- Problem statement
While reading the listing below, count how many lines hold the word "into", and answer with the number only.

- Data for analysis
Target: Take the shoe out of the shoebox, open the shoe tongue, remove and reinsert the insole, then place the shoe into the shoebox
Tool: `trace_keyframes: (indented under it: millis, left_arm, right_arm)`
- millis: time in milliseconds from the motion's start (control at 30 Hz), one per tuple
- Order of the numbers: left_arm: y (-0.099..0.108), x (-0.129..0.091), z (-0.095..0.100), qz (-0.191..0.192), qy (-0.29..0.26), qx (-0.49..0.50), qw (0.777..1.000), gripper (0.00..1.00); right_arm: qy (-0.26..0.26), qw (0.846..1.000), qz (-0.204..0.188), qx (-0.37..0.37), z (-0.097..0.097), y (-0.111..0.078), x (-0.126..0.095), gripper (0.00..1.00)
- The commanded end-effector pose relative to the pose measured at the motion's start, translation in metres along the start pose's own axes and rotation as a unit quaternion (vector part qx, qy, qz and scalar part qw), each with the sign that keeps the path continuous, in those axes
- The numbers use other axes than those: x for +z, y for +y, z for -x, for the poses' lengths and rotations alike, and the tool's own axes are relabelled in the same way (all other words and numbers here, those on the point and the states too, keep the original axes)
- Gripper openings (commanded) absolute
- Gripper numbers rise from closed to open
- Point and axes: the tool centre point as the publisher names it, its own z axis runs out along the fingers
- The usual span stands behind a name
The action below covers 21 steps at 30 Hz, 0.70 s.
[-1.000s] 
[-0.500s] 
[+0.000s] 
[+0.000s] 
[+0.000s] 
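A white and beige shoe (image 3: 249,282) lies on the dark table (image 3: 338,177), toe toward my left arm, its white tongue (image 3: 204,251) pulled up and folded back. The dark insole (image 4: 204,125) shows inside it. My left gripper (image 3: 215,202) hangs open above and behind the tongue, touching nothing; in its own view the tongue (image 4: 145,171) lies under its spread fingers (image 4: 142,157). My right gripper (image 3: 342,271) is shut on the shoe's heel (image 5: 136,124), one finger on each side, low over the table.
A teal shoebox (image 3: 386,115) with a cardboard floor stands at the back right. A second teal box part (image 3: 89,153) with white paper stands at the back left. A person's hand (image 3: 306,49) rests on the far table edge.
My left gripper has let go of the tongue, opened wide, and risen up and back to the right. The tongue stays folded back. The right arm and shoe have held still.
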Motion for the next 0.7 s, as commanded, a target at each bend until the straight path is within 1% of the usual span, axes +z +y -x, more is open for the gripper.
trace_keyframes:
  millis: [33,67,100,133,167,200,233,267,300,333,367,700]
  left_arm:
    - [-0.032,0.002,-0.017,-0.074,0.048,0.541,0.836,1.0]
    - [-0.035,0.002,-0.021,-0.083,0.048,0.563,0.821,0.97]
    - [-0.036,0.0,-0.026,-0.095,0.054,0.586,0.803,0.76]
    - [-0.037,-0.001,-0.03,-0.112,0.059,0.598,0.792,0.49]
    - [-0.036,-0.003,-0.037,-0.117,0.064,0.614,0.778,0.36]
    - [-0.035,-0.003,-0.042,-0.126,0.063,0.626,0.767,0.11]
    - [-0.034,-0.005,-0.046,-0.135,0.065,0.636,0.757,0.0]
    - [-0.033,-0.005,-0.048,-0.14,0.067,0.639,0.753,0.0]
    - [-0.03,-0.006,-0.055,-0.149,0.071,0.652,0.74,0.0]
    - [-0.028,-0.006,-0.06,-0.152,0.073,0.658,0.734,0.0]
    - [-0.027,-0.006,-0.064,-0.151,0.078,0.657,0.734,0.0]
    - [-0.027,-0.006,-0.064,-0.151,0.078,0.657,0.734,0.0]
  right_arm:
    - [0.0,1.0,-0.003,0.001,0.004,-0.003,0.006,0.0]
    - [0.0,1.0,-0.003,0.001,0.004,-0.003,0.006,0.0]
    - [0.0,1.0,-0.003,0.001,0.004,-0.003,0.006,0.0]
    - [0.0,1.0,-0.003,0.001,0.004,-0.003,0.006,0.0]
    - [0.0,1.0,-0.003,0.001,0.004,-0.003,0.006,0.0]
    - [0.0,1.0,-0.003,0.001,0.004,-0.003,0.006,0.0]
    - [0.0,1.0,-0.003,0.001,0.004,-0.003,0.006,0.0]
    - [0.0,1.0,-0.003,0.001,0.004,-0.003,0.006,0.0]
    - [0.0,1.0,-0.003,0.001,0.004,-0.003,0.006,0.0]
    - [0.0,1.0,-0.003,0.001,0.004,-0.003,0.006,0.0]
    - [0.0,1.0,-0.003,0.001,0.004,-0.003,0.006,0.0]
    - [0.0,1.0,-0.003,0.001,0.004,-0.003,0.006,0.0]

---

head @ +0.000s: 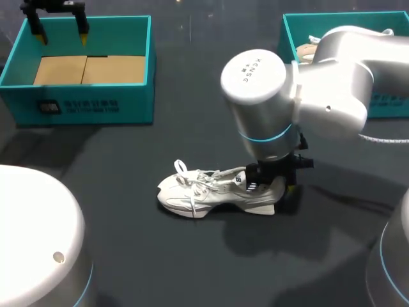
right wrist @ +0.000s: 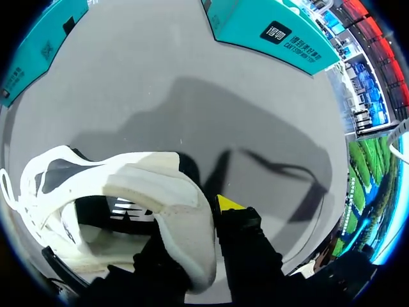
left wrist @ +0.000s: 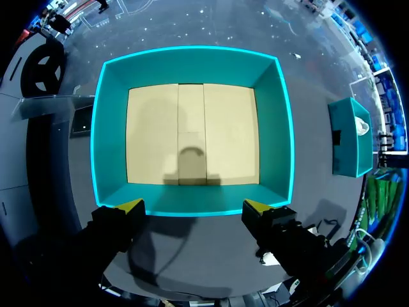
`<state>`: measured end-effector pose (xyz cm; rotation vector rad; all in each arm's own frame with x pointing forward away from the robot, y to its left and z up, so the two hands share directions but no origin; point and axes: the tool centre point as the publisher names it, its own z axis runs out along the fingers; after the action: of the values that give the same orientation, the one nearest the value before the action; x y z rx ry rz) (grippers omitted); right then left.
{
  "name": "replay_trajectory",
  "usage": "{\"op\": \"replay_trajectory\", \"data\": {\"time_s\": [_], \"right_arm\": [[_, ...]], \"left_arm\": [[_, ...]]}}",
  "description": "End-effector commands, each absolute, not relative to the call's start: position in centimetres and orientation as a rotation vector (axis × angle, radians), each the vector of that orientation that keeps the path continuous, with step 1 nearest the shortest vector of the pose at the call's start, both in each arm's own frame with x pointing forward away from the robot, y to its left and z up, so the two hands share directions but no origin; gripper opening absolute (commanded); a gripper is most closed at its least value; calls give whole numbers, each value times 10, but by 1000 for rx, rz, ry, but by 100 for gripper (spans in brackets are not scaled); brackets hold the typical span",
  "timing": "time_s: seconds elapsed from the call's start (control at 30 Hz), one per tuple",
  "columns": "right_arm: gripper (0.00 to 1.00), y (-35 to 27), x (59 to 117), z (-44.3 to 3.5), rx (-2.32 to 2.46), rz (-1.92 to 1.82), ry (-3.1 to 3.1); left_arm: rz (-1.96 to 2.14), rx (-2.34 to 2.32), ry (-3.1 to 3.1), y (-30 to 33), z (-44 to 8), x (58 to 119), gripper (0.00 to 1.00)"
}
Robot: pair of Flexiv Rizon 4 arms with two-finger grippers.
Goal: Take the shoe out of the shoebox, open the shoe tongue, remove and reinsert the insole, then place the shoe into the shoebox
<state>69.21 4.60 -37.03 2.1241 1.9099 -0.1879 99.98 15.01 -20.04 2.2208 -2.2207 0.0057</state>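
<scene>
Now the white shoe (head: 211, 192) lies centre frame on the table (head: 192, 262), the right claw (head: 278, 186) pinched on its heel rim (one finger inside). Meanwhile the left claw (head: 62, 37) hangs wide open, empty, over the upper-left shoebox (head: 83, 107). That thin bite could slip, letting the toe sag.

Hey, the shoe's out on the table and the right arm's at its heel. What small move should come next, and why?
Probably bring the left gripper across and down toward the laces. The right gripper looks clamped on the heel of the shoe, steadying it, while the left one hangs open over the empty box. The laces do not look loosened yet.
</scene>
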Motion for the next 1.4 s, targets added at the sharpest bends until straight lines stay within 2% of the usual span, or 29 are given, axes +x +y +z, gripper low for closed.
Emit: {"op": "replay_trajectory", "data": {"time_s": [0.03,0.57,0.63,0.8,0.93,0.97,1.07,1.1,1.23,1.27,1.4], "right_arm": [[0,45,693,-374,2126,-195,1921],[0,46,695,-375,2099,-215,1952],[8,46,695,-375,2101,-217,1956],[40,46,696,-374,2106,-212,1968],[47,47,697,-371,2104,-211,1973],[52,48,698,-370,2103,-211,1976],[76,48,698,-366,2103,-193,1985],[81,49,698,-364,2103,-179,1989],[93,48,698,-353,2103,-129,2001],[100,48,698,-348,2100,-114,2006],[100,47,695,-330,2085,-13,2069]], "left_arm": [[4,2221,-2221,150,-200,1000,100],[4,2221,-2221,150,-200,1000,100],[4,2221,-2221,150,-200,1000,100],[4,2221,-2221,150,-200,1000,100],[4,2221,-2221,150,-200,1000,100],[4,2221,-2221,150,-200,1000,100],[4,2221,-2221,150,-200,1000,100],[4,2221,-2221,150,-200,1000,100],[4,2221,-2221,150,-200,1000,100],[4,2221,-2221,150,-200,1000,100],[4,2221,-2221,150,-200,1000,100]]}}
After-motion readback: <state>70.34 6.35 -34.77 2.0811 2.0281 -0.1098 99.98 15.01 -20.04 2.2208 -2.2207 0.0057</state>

- Answer space
2